На другой день Ермаков сообщил о болезни Дауге. Новость потрясла штурмана. Ему казалось, что это первый удар, тяжелое предзнаменование. Наступала полоса неудач. Венера ополчалась на смелых людей Земли. Несколько часов Михаил Антонович пролежал на койке, глядя в обшитый желтой полимерной губкой потолок. Вспоминались странные слова Тахмасиба, сказанные им в бреду. Штурмана лихорадило. Термометр показал 39 — температуру больного Дауге. Штурман ощутил, как реденькие волосы у него на голове подымаются дыбом. Встряхнув градусник, он сел на постели и в полной растерянности набил трубку, но потом спохватился и принялся выковыривать табак карандашом. Михаил Антонович очень редко курил в походе. Его жена не выносила табачного дыма, и давно уже он решил курить только вне дома, и всегда почему-то получалось наоборот. Во время отпуска штурман частенько дымил, хоронясь от жены, соблюдая поразительную осторожность, а в полете сосал пустую трубочку, удивляясь самому себе. И вот сейчас тоже привычным движением он ухватил зубами знакомый мундштучок, старательно выколотив соблазнительный кепстен… Что же это? Быть может, болезнь уже здесь, в нем, притаилась, выжидает… Товарищи вернутся к пустому, вымершему планетолету и даже не смогут попасть в него. Надо бы на всякий случай держать открытым внешний люк… Да, но если заползет в кессон какая-нибудь дрянь — ведь не выгонишь…

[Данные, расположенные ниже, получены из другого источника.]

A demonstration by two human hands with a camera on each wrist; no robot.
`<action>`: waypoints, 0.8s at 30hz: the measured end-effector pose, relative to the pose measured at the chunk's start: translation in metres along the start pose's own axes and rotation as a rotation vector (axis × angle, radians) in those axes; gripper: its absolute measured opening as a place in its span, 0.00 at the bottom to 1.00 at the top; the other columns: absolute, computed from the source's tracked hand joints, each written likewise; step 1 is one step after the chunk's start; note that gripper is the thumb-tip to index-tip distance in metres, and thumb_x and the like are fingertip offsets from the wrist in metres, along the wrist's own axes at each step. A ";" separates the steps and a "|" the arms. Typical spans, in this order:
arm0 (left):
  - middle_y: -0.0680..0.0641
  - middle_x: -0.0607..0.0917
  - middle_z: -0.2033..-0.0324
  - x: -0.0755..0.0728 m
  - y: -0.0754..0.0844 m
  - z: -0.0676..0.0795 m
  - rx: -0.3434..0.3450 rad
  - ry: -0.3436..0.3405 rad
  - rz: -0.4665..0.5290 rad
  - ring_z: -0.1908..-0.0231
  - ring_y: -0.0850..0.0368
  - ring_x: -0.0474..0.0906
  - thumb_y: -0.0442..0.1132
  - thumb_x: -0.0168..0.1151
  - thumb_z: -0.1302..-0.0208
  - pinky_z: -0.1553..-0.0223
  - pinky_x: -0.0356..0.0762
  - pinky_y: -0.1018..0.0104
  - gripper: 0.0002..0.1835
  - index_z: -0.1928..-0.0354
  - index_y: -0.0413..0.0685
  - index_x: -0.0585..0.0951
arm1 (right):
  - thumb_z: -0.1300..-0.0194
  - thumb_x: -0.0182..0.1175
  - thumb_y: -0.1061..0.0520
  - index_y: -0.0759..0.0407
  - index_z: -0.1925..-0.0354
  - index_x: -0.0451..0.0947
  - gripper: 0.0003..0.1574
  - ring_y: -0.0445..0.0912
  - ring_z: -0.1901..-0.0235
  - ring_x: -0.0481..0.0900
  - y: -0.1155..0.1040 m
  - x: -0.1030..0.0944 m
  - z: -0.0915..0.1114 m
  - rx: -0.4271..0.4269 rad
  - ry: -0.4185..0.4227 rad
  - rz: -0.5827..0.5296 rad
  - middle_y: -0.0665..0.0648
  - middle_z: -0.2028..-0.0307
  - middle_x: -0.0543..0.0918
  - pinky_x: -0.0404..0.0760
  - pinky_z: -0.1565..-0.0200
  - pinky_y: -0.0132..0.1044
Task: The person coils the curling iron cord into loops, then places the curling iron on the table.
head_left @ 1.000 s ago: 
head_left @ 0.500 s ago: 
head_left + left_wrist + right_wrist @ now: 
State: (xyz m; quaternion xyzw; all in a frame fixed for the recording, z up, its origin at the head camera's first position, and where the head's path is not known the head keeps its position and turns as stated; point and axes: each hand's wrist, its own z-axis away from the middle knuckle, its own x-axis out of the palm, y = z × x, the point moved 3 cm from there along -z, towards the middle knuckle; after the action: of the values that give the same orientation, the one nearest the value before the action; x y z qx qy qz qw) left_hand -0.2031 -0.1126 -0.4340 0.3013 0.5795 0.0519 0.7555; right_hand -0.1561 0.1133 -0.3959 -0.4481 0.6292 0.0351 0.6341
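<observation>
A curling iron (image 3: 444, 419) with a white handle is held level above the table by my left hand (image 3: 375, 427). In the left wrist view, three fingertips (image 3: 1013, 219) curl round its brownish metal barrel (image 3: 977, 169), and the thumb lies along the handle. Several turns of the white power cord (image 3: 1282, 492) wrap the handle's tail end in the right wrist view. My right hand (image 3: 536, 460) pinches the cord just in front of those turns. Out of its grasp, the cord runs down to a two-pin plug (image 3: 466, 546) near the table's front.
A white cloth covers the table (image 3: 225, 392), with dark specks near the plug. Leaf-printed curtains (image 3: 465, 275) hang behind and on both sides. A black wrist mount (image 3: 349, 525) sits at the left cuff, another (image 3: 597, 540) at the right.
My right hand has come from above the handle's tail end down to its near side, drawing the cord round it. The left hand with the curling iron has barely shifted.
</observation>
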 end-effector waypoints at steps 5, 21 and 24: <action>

Михаил Антонович вздыхал, сосал свою пустую трубку. Потом, впервые за все время, забрался в каюту-арсенал и осмотрел сигнальные ракеты. Две полуметровые стальные сигары, покрытые толстым слоем смазки, и к ним пусковые устройства — тяжелые треноги с шестом. Надо надеть ракету на этот шест, включить маленький приборчик около стабилизатора — и ракета готова к пуску. А вот здесь — пусковое дистанционное устройство… Сделать все это будет нетрудно. Штурман попробовал приподнять ракету, поднатужился — да, не особенно тяжело, можно и в одиночку… Если начнутся сильные приступы и он останется жив после первого, надо будет выпустить ракеты. «В двадцать ноль-ноль по времени «Хиуса»», как было условлено с Ермаковым. А потом будь что будет — открыть внешний люк и ждать. Михаил Антонович поставил треноги, вспотев, насадил на них ракеты, полюбовался общим видом — и у него стало как-то легче на душе.